Shortly after lunch on the 11th March 2011, a 15 m high tsunami triggered by the magnitude 9.0 Great Tohoku earthquake engulfed the Fukushima Daiichi Nuclear Power Plant (FDNPP) - crippling the site, its essential surrounding infrastructure and the multiple safety layers the provided emergency reactor core cooling. Resulting from this absence of sustained core cooling provision, over the following days and in response to critical temperatures and pressures within the reactors, seawater was injected as a final resort to provide emergency core cooling. However, this desperate effort was insufficient, and temperatures rose in each of the reactor pressure vessels (RPVs) to in-excess of 2,000C; causing the uranium contained within the nuclear fuel assemblies to melt (partially or fully) and corrode vertically downwards through the RPV, into base of the primary containment vessel (PCV) - as well as coating the internal volume of the extensive PCV.
In the UK, the Sellafield site includes the first commercial power-generating station (Calder Hall, with four Magnox reactors) and the plutonium-producing Windscale Piles 1 and 2, that fuelled the UK's original nuclear weapons programme. The haste to assemble led to little planning for end-of-life retirement, waste management and post-operational decommissioning, meaning that such facilities still present high hazards. The hazard removal challenges at Sellafield are, however, not unique in the UK, with the large number of Magnox stations also embarking on "accelerated decommissioning" ahead of long-term "care and maintenance". Many of the most pressing and complex decommissioning challenges across the NDA estate concern the decontamination of radiologically contaminated surfaces, with numerous methods having been considered to address this, and laser cleaning emerging as the promising candidate.

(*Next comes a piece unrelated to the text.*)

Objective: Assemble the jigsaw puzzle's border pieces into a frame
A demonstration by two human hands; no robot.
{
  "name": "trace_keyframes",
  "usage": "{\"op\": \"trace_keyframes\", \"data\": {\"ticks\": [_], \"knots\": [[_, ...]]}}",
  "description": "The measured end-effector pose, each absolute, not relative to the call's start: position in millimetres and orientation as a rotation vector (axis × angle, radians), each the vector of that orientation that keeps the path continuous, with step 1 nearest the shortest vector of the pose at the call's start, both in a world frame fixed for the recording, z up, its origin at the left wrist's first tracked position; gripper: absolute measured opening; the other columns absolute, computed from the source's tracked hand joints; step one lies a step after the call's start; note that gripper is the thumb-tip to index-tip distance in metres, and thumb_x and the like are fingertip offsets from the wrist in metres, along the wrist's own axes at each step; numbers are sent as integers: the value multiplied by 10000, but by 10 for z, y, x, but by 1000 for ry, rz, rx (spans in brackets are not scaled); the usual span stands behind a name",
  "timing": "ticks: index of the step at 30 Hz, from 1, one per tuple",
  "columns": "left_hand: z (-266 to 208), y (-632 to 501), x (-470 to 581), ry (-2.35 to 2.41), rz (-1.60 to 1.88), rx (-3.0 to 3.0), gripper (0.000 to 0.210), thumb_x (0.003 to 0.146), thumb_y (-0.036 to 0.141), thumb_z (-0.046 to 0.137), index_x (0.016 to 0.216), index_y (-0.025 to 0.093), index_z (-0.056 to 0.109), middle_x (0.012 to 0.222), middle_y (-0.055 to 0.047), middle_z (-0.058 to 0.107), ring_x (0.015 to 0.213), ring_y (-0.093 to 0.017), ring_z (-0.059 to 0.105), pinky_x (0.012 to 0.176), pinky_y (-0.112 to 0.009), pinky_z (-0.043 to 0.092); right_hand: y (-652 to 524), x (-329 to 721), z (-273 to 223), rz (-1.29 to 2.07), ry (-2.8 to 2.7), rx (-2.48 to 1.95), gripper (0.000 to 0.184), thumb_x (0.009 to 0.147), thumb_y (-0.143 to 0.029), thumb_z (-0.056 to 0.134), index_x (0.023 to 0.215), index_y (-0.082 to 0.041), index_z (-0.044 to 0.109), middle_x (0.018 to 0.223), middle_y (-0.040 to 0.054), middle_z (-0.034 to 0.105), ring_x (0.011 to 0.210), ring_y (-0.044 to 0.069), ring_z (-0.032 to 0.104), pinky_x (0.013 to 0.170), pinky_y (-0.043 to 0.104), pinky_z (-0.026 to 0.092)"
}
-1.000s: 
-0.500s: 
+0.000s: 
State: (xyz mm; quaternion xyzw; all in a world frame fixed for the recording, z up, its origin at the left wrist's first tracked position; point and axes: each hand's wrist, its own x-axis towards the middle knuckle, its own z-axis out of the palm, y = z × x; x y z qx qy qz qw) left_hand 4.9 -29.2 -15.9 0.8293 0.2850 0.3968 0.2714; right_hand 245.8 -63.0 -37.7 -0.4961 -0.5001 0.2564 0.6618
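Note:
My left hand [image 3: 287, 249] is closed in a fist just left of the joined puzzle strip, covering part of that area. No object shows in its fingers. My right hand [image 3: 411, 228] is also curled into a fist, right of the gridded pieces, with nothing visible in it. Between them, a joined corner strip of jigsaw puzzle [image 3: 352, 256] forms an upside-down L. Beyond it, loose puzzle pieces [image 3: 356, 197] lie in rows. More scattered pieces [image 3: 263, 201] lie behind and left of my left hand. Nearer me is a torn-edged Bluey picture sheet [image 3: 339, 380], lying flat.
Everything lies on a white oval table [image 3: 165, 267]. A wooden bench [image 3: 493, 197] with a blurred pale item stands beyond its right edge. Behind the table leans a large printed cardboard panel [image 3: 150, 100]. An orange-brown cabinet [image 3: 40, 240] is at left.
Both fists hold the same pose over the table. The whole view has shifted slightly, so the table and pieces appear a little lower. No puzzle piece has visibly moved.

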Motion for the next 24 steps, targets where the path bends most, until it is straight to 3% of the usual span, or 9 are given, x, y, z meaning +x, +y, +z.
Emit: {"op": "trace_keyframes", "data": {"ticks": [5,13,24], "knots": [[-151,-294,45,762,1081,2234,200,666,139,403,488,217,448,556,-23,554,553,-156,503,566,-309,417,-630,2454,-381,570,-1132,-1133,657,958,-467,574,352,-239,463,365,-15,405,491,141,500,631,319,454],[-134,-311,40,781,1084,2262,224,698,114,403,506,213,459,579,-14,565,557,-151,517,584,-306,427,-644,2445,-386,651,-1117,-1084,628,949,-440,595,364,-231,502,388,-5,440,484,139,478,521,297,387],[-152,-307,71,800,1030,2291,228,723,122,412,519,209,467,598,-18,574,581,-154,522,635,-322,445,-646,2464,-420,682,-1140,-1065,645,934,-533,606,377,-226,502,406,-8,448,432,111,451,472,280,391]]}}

Laser ablation (or "laser cleaning") is an emerging decommissioning tool for the international nuclear industry to rapidly decontaminate surface-fixed radioactive materials, having recently been identified as a "promising technique" for use across the UK NDA Estate. It is particularly attractive for nuclear decommissioning as it is not only non-contact, but also produces much smaller volumes of secondary solid and aqueous wastes than alternative physical and chemical methods. However, some fundamental challenges remain which prevent widespread implementation of the technique:
- The ablative nature of the technique can generate localised atmospheric contamination.
- Waste collection and disposal are complicated due to the airborne particulate nature of the ablated, radioactive material.
- Additional 'before' and 'after' characterisation surveys are necessary to plan the decontamination activities and assess the quality of laser cleaning.
This timely, cross-disciplinary, and impactful proposal addresses these and other challenges by developing novel particulate containment and collection strategies, integrated with innovative optical characterisation, for planning and assessing cleaning activities. In this way, it will reduce the burden, risks and overheads of laser cleaning, leading to its broader international utilisation. This would be particularly applicable at FDNPP, but also at Sellafield and other legacy nuclear sites in the UK.
We will use knowledge from the laboratory assessments to make a prototype fibre coupled, 'OptiClean' system for integration onto our LBR-SuperDroid, as developed for the NNUF programme. The platform consists of a SuperDroid HD2, a large tracked robotic platform, with a KUKA LBR IIWA 14 robotic manipulator mounted on the top. Its tracked nature allows for remote doorway-scale accesses with additional stair-climbing capabilities whilst the LBR is a seven degrees of-freedom robotic manipulator with force feedback sensing for human-safe interaction.